**Work to be completed:** Within the records below, reproduce without change the lines from the line that has "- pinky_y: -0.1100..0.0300" through the line that has "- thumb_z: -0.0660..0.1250", and only those.

(Source records)
▼

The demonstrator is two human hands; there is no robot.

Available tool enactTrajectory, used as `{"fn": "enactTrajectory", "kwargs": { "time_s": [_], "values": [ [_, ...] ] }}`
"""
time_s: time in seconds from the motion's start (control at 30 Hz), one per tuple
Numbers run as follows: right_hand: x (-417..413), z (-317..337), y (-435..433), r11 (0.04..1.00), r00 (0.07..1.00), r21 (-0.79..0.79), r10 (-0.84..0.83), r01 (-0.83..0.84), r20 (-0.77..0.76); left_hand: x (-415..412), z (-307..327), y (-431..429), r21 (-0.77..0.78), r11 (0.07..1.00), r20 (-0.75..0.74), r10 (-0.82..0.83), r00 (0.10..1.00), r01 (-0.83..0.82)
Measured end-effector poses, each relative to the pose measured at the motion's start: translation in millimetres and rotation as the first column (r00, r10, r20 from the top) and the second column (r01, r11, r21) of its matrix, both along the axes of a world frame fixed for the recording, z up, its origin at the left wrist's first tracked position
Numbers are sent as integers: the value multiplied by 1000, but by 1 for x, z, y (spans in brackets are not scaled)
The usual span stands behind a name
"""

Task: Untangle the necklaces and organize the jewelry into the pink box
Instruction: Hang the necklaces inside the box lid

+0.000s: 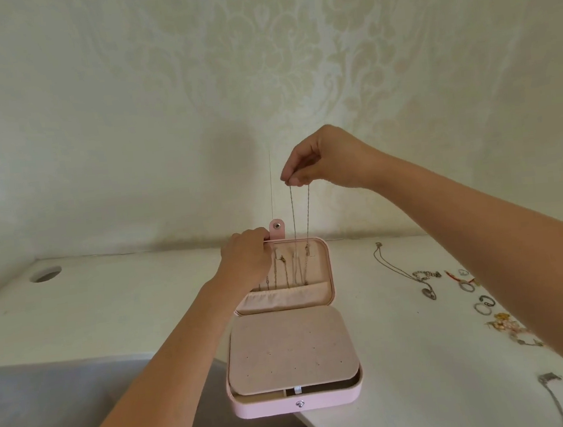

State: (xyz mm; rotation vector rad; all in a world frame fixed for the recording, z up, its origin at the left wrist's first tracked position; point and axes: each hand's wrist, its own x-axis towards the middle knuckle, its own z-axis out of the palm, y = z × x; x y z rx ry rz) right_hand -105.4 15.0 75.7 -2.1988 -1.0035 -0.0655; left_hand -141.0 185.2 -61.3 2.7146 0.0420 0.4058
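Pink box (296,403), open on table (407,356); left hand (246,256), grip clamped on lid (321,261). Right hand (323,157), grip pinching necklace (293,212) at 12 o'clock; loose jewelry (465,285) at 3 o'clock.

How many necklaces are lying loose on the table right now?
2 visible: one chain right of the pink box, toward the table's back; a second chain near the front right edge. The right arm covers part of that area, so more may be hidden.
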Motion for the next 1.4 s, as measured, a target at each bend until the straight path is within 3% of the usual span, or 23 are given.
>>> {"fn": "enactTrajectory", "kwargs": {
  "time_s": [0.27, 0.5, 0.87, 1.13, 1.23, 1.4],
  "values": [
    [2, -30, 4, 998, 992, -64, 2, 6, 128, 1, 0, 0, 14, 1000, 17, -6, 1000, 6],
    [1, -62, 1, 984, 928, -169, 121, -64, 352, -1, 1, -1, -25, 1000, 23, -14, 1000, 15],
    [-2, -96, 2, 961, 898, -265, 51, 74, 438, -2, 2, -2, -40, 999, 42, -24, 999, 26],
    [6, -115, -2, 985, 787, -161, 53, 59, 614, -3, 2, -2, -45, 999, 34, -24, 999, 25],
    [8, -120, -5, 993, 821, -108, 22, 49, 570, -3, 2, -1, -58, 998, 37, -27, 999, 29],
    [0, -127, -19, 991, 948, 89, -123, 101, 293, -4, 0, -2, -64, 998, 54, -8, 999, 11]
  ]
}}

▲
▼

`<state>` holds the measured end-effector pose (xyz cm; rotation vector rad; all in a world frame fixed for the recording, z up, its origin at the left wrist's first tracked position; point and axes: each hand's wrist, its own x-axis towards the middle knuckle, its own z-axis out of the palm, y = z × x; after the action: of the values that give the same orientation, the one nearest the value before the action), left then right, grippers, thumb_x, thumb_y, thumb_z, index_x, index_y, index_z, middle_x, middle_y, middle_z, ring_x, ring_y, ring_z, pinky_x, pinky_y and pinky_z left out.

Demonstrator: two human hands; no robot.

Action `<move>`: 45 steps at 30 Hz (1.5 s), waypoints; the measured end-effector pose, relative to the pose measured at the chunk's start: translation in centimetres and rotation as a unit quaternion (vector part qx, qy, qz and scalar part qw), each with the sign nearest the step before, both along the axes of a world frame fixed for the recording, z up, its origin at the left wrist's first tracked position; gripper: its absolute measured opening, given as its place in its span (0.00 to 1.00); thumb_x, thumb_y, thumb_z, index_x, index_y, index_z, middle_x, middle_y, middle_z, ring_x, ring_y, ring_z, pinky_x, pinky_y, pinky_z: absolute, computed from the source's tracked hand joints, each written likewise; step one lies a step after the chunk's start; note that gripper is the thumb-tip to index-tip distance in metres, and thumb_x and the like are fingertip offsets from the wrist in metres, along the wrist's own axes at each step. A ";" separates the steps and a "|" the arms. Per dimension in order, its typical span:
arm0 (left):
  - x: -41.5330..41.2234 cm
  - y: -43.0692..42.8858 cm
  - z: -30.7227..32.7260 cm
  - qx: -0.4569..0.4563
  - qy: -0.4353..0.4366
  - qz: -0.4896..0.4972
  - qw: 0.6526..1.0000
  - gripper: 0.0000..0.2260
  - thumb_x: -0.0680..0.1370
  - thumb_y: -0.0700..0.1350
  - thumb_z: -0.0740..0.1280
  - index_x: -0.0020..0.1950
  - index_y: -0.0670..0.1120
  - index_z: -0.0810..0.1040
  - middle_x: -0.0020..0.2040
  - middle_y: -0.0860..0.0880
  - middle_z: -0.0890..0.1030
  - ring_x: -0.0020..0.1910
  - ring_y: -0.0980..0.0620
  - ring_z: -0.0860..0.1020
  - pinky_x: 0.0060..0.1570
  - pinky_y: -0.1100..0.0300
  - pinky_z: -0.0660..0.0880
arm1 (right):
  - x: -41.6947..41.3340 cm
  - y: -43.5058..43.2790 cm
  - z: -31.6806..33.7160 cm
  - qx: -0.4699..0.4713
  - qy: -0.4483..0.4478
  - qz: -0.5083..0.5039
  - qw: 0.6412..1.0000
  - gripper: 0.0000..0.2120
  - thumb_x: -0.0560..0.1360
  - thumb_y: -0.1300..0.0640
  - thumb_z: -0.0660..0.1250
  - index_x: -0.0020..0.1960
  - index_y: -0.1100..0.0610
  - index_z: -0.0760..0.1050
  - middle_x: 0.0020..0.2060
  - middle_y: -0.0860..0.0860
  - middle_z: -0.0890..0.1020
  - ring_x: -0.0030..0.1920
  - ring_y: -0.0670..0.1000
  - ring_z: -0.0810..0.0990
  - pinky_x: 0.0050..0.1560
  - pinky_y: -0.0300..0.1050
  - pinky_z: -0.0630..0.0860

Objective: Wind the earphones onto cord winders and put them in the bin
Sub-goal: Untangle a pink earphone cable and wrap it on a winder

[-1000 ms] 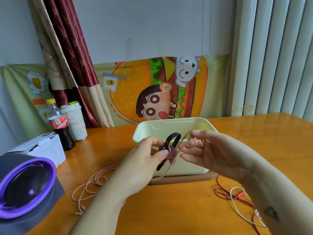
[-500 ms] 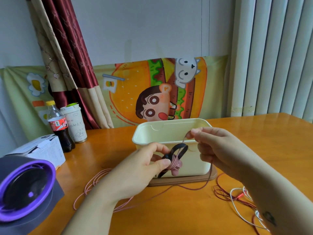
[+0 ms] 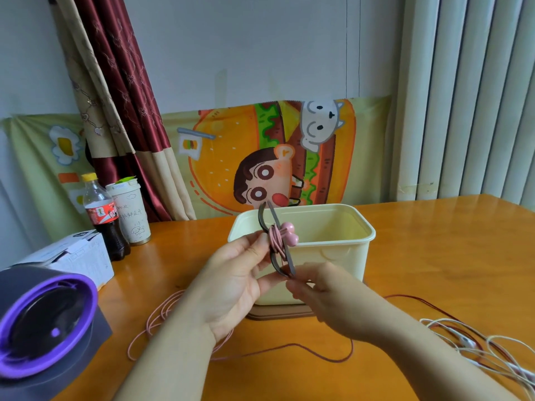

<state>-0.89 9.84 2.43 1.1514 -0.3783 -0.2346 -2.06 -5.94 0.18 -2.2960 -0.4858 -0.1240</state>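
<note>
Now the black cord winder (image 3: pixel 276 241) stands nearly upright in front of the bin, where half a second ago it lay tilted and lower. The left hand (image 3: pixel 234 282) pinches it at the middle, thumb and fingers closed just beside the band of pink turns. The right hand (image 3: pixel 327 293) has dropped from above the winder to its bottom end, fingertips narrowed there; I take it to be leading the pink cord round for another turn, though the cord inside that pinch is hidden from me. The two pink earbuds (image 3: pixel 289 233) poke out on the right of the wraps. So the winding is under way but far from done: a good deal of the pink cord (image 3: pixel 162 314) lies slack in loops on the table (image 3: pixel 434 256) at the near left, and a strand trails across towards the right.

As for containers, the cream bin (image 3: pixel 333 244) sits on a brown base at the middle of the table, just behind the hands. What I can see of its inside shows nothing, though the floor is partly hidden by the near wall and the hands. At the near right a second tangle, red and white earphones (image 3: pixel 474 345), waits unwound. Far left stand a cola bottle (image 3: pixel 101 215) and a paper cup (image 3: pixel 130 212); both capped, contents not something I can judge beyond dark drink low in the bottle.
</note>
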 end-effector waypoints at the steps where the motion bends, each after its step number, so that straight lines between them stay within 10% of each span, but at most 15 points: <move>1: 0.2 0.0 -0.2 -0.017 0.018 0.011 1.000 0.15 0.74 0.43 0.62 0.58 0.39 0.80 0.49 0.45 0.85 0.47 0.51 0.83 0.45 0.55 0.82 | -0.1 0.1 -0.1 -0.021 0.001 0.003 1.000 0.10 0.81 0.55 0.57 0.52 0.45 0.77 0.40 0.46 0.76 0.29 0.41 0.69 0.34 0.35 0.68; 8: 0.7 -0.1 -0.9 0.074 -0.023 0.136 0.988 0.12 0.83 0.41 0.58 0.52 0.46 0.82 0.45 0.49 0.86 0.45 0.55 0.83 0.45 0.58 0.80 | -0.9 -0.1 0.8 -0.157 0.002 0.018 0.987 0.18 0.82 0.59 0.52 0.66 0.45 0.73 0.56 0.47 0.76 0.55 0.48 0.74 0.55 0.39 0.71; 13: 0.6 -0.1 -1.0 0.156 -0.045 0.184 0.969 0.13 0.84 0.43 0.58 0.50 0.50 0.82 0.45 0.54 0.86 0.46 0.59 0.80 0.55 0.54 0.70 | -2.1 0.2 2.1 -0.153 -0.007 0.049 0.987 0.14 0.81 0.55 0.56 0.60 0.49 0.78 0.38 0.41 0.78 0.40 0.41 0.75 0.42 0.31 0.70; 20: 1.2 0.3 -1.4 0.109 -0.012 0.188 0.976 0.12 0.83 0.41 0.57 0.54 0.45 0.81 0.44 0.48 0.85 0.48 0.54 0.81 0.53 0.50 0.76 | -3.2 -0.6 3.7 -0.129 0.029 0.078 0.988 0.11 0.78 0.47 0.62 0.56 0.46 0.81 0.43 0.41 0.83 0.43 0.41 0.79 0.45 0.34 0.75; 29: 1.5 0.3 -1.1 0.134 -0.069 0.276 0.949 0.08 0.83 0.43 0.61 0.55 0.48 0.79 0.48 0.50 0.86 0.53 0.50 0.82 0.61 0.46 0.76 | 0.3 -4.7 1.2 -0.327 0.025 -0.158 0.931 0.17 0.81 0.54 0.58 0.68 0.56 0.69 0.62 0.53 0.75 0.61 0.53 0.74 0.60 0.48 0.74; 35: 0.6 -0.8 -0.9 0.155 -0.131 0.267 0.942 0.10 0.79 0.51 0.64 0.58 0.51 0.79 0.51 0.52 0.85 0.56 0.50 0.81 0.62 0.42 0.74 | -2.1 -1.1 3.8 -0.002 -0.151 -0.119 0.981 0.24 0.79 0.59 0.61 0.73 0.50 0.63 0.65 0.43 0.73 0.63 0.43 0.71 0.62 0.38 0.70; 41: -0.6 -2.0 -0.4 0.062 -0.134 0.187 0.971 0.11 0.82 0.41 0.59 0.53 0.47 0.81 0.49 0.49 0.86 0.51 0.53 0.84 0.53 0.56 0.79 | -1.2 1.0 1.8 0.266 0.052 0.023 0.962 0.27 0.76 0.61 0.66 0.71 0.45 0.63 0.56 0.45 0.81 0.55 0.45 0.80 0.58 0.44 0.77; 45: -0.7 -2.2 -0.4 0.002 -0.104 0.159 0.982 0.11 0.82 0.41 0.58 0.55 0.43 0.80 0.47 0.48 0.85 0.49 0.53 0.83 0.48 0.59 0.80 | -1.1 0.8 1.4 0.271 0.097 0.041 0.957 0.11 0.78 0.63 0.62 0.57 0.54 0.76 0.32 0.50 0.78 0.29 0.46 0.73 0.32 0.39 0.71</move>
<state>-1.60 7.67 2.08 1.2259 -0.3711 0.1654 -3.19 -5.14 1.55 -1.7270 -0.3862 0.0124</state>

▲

**Written response:**
  - pinky_y: -0.1100..0.0300
  - pinky_z: -0.0660..0.0880
arm1 (right):
  - x: -41.6947..41.3340 cm
  - y: -43.5058..43.2790 cm
  - z: -31.6806..33.7160 cm
  - qx: -0.4699..0.4713
  - qy: -0.4483..0.4478
  - qz: -0.5083..0.5039
  - qw: 0.6412..1.0000
  - gripper: 0.0000..0.2120
  - thumb_x: -0.0560..0.1360
  - thumb_y: -0.1300..0.0640
  - thumb_z: -0.0660..0.1250

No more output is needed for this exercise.